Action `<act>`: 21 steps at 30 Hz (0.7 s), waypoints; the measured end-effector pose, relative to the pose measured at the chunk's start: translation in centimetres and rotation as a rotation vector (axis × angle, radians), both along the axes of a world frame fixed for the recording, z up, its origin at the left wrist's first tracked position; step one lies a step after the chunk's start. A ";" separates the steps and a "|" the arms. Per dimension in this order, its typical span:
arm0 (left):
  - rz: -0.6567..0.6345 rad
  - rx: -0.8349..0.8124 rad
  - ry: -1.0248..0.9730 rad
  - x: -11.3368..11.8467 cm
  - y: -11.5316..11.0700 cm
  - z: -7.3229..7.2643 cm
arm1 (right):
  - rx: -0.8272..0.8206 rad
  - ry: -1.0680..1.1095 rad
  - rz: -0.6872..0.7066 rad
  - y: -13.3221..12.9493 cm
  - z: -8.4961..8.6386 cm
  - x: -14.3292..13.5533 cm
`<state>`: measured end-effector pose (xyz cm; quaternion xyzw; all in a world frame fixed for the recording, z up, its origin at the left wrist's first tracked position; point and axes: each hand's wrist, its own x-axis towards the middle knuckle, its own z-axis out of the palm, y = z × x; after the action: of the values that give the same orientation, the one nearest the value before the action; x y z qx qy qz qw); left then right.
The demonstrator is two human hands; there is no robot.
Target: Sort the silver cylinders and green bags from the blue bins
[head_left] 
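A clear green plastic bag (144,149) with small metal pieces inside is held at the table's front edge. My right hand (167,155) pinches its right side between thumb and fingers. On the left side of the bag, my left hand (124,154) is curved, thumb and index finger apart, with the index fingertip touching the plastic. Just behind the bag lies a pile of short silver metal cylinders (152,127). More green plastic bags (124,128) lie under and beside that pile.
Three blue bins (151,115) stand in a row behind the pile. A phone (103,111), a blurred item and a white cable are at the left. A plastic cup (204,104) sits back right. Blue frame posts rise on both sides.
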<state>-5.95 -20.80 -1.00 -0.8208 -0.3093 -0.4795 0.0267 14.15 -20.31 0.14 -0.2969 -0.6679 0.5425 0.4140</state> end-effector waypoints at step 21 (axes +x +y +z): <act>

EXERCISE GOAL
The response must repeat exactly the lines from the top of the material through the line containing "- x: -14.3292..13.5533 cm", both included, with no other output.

YOUR SOLUTION
Action `<act>`: 21 steps at 30 Hz (0.7 s), waypoints; the measured end-effector pose, relative to the pose measured at the chunk's start: translation in centimetres and rotation as a rotation vector (axis × angle, radians), both along the axes of a world frame fixed for the recording, z up, its origin at the left wrist's first tracked position; step one lies a step after the chunk's start. A ";" separates the steps and a "|" the arms. Per dimension in this order, its typical span:
arm0 (left):
  - rz: -0.6567..0.6345 rad
  - rx: -0.8349..0.8124 rad
  - ry: -1.0248..0.9730 rad
  - x: -11.3368..11.8467 cm
  - y: -11.5316..11.0700 cm
  - z: -7.3229..7.2643 cm
arm1 (right):
  - rx: -0.8272..0.8206 rad
  - ry: -1.0680..1.1095 rad
  - rz: -0.6872..0.7066 rad
  - y: -13.3221..12.9493 cm
  - z: -8.4961..8.6386 cm
  - x: -14.3292..13.5533 cm

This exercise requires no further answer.